> [AIM OF THE TASK]:
In the entries below, find the line containing "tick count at" and the line containing "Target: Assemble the". Copy those two lines and everything between them exactly, and only that.
# # # # # # #
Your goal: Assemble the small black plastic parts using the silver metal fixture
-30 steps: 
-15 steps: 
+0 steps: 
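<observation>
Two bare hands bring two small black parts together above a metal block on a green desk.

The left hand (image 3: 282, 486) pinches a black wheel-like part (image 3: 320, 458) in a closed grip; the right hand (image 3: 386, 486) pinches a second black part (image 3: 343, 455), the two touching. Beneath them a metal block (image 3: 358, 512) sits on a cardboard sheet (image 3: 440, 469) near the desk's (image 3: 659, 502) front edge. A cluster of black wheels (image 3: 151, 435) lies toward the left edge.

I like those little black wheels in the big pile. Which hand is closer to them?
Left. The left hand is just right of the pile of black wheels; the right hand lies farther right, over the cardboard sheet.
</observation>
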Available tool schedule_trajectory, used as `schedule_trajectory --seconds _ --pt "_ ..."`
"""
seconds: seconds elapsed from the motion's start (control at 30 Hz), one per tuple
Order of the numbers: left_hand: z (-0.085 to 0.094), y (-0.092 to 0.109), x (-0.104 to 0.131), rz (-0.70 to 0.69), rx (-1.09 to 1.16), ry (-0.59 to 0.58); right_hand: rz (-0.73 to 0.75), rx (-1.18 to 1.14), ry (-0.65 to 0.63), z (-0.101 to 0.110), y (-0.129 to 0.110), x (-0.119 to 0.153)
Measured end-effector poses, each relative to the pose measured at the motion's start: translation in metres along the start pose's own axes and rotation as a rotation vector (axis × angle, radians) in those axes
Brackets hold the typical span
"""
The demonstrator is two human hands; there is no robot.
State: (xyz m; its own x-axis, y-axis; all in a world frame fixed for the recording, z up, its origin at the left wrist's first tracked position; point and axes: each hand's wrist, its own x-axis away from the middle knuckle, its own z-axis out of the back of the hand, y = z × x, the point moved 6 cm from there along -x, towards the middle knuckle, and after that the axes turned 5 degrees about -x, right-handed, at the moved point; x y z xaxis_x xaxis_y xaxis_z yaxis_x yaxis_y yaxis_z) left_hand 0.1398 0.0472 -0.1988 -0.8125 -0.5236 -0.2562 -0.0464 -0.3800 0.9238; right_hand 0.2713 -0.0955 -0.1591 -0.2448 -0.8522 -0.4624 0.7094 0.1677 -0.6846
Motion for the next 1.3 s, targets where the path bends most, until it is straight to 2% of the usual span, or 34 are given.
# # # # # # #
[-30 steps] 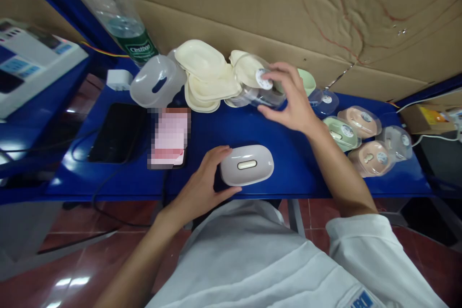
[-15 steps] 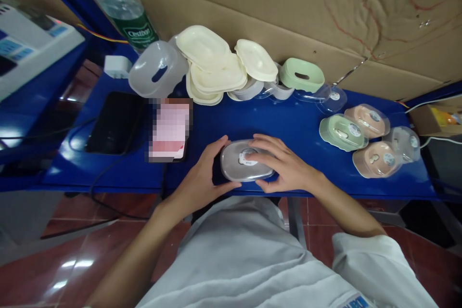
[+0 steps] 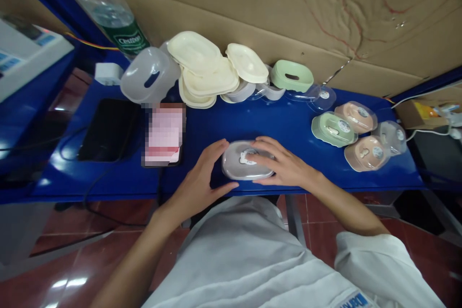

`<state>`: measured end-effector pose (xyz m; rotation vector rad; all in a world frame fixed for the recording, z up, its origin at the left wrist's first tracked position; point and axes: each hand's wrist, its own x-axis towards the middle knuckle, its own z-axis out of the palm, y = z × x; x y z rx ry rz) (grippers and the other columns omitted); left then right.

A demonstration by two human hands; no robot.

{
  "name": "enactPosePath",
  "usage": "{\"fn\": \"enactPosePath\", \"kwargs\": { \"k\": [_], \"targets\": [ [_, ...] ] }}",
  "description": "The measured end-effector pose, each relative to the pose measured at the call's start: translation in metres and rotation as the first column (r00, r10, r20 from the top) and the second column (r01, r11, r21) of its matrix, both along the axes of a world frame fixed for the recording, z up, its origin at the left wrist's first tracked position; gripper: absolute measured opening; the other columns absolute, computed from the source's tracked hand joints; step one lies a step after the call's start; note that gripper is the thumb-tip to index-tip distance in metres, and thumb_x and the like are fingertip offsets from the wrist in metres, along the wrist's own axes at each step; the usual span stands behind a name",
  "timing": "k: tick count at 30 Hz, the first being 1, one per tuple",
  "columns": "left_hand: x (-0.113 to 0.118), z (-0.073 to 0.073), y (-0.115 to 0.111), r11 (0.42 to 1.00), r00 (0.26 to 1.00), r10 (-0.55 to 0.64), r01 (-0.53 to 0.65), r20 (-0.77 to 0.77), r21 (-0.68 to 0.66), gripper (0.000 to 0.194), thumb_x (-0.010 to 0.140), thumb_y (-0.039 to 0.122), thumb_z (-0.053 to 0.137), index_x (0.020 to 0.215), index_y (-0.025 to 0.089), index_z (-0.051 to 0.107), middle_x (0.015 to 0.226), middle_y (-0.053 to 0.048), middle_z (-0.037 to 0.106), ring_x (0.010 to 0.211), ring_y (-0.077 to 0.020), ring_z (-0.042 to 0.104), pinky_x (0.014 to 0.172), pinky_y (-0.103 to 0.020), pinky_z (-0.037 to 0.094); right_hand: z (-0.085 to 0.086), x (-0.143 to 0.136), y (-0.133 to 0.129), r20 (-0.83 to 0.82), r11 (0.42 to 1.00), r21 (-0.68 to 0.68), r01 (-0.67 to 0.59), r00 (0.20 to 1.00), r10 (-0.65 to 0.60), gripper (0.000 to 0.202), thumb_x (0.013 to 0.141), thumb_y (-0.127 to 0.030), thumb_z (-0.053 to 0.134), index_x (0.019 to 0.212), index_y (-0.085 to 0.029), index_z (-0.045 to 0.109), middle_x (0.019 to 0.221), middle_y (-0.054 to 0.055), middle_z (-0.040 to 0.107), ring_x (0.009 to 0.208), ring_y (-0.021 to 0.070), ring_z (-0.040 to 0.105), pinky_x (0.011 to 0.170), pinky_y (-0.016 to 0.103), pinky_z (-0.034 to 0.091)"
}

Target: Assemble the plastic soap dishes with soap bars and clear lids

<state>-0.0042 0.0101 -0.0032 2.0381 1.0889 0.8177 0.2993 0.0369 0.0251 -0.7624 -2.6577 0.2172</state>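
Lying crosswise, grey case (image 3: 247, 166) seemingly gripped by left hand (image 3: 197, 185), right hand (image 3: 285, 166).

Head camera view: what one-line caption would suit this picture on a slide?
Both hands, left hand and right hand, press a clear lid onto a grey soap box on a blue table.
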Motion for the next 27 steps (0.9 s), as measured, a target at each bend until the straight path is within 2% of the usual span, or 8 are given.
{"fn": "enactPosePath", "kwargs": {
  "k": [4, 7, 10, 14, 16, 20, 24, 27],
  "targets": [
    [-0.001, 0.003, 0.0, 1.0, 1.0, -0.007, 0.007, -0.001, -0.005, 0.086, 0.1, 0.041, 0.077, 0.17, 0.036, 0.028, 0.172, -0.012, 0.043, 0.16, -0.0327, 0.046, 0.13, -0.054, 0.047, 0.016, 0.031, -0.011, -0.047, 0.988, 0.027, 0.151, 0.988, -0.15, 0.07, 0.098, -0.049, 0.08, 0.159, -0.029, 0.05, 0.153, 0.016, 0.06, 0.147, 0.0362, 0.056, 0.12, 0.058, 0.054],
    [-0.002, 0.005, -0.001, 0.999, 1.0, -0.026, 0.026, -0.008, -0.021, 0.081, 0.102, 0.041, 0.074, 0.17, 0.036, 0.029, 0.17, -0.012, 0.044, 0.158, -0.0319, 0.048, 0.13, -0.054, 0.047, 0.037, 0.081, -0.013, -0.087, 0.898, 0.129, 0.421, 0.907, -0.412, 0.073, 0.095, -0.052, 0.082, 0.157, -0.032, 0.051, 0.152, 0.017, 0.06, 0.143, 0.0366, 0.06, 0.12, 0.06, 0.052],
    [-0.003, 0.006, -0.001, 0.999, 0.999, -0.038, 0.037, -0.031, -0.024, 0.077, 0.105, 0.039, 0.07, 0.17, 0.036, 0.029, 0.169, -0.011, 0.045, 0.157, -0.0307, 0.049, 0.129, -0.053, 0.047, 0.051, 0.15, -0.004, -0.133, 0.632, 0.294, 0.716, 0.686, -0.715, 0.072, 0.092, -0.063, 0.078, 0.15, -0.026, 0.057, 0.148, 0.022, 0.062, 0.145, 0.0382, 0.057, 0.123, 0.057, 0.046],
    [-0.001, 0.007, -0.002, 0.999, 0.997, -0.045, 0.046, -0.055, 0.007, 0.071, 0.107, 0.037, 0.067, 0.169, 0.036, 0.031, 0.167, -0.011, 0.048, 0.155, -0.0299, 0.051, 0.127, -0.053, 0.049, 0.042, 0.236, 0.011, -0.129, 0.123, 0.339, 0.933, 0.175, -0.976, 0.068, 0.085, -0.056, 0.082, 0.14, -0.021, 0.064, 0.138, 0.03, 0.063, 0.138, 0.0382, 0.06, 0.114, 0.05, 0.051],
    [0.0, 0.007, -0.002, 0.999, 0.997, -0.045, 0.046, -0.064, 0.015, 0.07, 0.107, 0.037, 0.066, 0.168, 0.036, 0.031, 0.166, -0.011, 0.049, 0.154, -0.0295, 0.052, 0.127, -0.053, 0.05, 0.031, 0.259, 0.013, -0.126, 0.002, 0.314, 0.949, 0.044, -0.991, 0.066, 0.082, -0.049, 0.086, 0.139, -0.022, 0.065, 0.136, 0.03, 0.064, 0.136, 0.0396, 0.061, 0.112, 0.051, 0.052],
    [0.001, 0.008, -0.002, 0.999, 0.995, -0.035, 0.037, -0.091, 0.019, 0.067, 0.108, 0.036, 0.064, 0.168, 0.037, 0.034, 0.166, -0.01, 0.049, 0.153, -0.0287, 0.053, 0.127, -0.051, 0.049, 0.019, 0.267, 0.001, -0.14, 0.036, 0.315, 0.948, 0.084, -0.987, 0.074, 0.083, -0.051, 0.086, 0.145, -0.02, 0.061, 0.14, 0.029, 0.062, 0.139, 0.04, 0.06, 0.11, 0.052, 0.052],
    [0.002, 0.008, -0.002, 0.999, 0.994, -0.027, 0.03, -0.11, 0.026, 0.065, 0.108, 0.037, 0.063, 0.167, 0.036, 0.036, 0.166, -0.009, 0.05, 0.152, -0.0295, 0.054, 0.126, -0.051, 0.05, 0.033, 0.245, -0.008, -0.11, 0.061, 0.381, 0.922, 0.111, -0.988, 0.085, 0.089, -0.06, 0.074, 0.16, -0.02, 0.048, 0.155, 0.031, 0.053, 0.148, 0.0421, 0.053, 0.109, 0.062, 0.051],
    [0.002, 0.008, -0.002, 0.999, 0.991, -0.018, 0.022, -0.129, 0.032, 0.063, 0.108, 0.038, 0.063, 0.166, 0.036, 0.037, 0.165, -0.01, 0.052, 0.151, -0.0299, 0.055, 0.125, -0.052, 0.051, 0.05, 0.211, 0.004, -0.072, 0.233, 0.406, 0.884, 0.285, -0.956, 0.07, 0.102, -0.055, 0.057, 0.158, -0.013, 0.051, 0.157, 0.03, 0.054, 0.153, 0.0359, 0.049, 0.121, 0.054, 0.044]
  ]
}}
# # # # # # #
> [SOLVED EXERCISE]:
  "timing": "k: tick count at 30 Hz, the first being 1, one per tuple",
  "columns": "left_hand: x (-0.113 to 0.118), z (-0.073 to 0.073), y (-0.115 to 0.111), r11 (0.42 to 1.00), r00 (0.26 to 1.00), r10 (-0.55 to 0.64), r01 (-0.53 to 0.65), r20 (-0.77 to 0.77), r21 (-0.68 to 0.66), gripper (0.000 to 0.194), thumb_x (-0.010 to 0.140), thumb_y (-0.039 to 0.122), thumb_z (-0.053 to 0.137), index_x (0.020 to 0.215), index_y (-0.025 to 0.089), index_z (-0.051 to 0.107), middle_x (0.015 to 0.226), middle_y (-0.053 to 0.048), middle_z (-0.037 to 0.106), ring_x (0.010 to 0.211), ring_y (-0.077 to 0.020), ring_z (-0.042 to 0.104), pinky_x (0.014 to 0.172), pinky_y (-0.103 to 0.020), pinky_z (-0.037 to 0.094); right_hand: z (-0.085 to 0.086), x (-0.143 to 0.136), y (-0.133 to 0.129), r20 (-0.83 to 0.82), r11 (0.42 to 1.00), r21 (-0.68 to 0.68), r01 (-0.67 to 0.59), r00 (0.20 to 1.00), r10 (-0.65 to 0.60), gripper (0.000 to 0.202), thumb_x (0.013 to 0.141), thumb_y (-0.127 to 0.030), thumb_z (-0.053 to 0.134), index_x (0.019 to 0.212), index_y (-0.085 to 0.029), index_z (-0.045 to 0.109), middle_x (0.019 to 0.221), middle_y (-0.054 to 0.055), middle_z (-0.040 to 0.107), ring_x (0.009 to 0.208), ring_y (-0.021 to 0.070), ring_z (-0.040 to 0.105), pinky_x (0.011 to 0.170), pinky_y (-0.016 to 0.103), pinky_z (-0.034 to 0.091)"
}

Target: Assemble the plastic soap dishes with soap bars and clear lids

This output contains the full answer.